YOUR TASK.
Find the lines in the entries that follow where the word "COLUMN" occurs, and state how many there are, with no other words.

Stored items
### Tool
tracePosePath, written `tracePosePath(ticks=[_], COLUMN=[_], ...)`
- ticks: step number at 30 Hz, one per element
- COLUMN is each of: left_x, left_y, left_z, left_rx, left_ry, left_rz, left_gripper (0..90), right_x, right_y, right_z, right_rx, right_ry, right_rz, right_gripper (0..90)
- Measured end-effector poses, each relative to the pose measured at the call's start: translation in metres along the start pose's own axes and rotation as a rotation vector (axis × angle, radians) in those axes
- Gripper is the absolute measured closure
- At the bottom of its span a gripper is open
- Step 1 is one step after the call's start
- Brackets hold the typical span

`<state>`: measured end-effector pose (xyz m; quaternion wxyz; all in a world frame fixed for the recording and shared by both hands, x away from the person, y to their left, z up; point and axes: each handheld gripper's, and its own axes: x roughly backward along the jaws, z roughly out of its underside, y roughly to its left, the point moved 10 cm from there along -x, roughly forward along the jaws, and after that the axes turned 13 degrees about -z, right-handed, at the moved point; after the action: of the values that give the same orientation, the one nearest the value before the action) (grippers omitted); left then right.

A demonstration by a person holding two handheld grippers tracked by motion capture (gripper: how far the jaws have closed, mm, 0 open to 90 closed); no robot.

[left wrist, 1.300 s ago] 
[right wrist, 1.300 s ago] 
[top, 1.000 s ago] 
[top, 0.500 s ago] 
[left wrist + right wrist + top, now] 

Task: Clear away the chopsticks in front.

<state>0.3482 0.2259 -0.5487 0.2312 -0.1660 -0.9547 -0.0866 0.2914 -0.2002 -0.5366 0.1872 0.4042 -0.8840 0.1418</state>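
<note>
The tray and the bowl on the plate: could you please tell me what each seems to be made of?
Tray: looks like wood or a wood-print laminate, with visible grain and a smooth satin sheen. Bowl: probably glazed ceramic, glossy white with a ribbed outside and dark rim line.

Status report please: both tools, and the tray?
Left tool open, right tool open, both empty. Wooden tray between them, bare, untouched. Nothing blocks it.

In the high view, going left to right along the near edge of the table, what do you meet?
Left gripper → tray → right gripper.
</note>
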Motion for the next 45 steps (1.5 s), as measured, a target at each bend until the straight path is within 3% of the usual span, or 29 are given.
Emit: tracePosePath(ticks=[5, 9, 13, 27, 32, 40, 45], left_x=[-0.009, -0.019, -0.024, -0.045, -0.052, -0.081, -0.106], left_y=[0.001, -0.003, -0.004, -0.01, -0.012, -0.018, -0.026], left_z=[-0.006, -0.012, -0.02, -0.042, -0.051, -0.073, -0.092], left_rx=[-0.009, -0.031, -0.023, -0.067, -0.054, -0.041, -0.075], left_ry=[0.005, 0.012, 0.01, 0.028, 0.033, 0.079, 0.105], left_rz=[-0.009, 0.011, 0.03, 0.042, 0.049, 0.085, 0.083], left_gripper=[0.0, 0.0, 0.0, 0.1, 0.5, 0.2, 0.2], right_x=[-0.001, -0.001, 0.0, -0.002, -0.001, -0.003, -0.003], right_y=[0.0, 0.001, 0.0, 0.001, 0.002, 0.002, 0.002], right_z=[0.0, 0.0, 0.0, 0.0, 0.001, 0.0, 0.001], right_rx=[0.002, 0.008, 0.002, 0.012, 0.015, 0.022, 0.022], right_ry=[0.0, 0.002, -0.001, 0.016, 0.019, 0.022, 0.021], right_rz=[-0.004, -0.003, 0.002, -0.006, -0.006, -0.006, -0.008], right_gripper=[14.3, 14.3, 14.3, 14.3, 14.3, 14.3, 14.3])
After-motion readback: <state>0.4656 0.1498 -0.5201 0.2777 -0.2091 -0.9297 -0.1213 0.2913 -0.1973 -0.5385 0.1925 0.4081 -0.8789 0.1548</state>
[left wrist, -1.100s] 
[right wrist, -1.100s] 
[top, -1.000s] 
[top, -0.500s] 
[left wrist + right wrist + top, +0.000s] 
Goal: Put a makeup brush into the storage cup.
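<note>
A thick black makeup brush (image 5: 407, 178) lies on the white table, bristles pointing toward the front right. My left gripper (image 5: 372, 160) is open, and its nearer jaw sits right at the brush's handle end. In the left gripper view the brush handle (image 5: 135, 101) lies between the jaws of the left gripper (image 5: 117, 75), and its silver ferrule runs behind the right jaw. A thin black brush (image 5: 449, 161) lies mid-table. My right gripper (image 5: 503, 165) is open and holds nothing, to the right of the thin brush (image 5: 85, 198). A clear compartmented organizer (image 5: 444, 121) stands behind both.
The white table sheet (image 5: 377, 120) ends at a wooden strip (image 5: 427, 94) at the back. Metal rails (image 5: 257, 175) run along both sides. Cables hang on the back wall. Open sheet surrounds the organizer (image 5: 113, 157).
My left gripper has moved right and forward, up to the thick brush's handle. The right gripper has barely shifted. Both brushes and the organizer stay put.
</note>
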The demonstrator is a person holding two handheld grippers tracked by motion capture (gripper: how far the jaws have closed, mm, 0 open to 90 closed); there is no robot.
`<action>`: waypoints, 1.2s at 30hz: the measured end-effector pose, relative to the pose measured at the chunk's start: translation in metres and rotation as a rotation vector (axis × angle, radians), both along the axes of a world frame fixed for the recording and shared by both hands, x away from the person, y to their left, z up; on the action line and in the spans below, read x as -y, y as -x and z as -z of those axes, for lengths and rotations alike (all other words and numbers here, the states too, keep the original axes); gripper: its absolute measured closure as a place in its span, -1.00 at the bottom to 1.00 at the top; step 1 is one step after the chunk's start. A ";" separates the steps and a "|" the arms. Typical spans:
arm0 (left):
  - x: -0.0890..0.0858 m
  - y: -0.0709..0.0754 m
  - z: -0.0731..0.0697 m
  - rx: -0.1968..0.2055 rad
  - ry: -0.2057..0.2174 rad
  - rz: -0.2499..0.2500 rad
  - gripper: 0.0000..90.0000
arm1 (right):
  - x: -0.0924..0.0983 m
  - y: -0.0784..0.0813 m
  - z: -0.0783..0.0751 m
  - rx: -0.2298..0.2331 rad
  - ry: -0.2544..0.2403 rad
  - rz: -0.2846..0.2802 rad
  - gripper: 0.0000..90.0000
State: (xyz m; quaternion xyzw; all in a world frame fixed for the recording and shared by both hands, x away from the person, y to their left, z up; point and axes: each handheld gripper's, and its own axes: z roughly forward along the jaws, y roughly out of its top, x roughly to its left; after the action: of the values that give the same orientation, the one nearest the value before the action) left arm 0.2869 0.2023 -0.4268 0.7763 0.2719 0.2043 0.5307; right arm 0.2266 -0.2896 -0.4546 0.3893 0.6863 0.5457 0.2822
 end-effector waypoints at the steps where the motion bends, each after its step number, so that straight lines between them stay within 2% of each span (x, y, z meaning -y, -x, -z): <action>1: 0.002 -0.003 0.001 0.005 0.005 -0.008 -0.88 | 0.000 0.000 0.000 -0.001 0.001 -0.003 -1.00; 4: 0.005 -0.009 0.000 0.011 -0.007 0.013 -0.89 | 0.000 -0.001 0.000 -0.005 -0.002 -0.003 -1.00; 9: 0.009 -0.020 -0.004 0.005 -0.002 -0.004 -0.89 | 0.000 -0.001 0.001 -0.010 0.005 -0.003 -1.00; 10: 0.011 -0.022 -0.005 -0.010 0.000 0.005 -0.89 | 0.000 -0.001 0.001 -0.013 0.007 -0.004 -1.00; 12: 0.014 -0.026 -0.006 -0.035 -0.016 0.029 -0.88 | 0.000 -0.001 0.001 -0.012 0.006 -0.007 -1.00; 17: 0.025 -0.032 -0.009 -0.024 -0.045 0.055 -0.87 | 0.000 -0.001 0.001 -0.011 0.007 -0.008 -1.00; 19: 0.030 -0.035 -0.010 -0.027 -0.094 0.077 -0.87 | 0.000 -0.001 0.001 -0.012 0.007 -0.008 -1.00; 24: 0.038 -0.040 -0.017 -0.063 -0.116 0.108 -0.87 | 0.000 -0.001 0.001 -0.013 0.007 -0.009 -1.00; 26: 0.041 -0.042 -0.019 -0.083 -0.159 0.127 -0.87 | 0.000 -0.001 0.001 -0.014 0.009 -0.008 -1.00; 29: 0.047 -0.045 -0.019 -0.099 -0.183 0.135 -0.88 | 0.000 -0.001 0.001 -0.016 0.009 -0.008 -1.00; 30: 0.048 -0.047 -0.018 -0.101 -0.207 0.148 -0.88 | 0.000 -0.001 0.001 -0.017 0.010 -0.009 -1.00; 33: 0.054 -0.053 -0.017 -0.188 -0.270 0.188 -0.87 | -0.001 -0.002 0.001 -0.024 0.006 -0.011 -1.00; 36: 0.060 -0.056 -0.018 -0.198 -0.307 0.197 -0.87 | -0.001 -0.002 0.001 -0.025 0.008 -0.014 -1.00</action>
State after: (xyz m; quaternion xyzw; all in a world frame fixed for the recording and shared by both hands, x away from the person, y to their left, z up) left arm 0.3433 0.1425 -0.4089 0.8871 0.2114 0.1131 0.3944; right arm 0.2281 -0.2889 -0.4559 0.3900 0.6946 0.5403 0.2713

RESPONSE TO THE TASK.
2